══ Information shown

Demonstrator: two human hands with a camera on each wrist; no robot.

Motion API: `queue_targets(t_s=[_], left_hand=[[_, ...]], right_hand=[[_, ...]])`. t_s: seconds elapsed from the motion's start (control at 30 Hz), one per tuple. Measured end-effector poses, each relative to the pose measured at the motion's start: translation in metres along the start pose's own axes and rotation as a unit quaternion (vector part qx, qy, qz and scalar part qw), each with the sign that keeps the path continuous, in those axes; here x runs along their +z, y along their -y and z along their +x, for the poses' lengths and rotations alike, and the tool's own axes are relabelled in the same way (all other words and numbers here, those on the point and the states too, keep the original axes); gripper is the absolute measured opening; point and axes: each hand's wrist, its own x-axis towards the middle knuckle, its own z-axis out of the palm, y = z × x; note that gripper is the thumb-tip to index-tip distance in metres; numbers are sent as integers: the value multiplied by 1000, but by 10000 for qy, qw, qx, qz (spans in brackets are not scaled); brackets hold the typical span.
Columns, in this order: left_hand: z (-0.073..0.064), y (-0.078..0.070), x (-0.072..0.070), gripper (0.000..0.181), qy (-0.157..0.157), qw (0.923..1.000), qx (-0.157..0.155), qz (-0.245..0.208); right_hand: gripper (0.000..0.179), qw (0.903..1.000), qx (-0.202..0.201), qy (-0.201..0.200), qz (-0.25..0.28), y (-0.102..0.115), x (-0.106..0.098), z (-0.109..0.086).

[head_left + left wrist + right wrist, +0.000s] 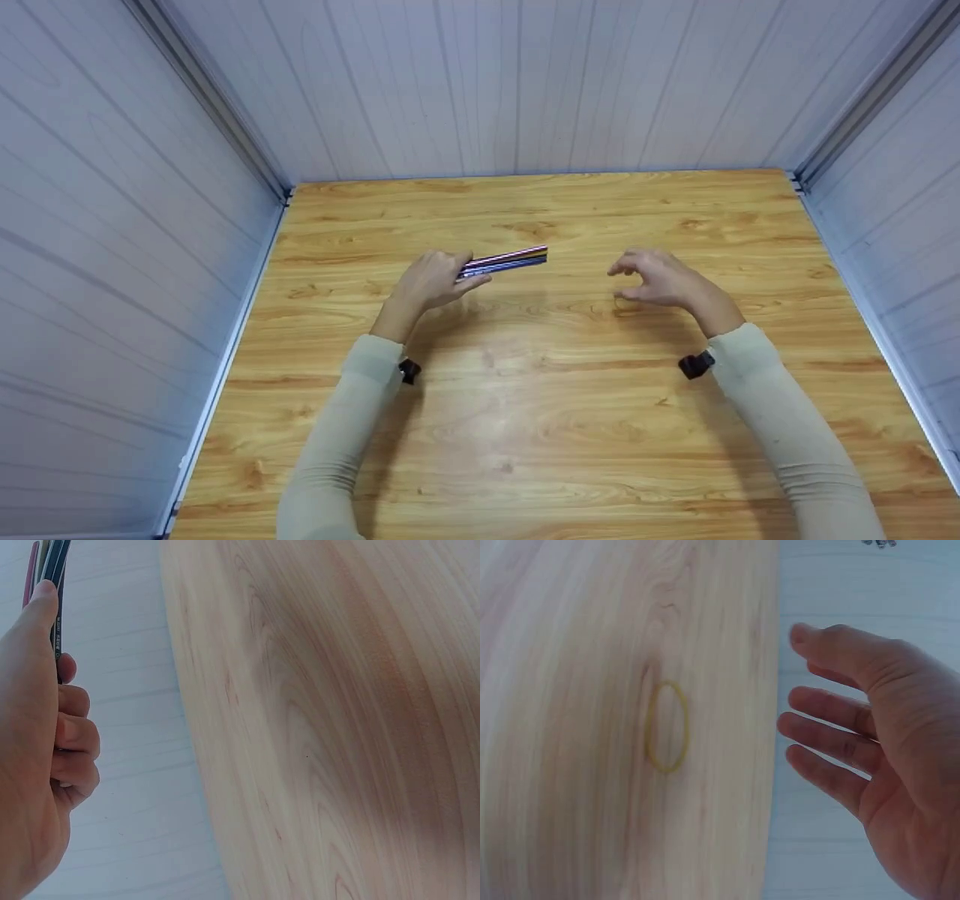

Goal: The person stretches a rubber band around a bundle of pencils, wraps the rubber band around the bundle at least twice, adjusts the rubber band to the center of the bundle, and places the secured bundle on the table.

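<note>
My left hand (435, 279) grips a small bundle of slim pencils (514, 260), dark, blue, pinkish and yellowish, whose ends point to the right above the table. In the left wrist view the fingers curl round the pencils (56, 622), and the thumb lies along them; printed lettering shows on a dark one. My right hand (660, 279) is off to the right, its fingers apart and loosely bent, with nothing in them. A thin yellow rubber band (686, 724) appears as a long loop against the wood, apart from the right fingertips in the right wrist view.
Both hands are over a wood-grain table (510, 420). Pale panelled walls rise behind it (480, 90), on the left (112, 285) and on the right (907, 195). A small black device (697, 364) sits at the right wrist, another (409, 370) at the left.
</note>
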Motion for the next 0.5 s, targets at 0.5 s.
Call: queue_targets(t_s=[0.5], left_hand=[[-2,0,-1,54,-127,9999,50,61]], right_hand=[[17,9993,59,302,-191,-31,31,-3]])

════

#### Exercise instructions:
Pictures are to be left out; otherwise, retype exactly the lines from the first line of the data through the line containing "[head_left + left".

#### Exercise result:
Demonstrator: two human hands with a camera on each wrist; no robot.

Motion API: `queue_targets(t_s=[_], left_hand=[[_, ...]], right_hand=[[_, ...]])`. t_s: seconds elapsed from the motion's start (control at 30 Hz), one per tuple. Measured end-effector poses, each relative to the pose measured at the motion's start: translation in metres along the start pose's own axes and rotation as a unit quaternion (vector part qx, qy, qz and scalar part qw), each with the sign that keeps the path continuous, in those axes; here x runs along their +z, y along their -y and z along their +x, for the poses' lengths and rotations alike, and the tool's own axes are relabelled in the same way (all other words and numbers here, those on the point and the states too, keep the original axes); gripper is the absolute measured opening; point and axes: each hand's wrist, its own x-axis towards the middle knuckle, its own z-axis out of the palm, y = z × x; note that gripper is the thumb-tip to index-tip distance in metres; numbers are sent as integers: the value multiplied by 1000, but by 10000 for qy, qw, qx, qz (spans in brackets are not scaled); brackets hold the typical span.
Columns, in this order: left_hand: z (-0.073..0.064), y (-0.078..0.070), x (-0.072..0.070), gripper (0.000..0.181), qy (-0.157..0.157), qw (0.923..1.000), qx (-0.157..0.155), qz (-0.245..0.208); right_hand: gripper (0.000..0.179), qw (0.903..1.000), qx (-0.202..0.201), qy (-0.201..0.200), qz (-0.25..0.28), y (-0.102..0.115), x (-0.106..0.098), z (-0.109..0.086).

[head_left + left wrist + right wrist, +0.000s] 

No additional output is expected.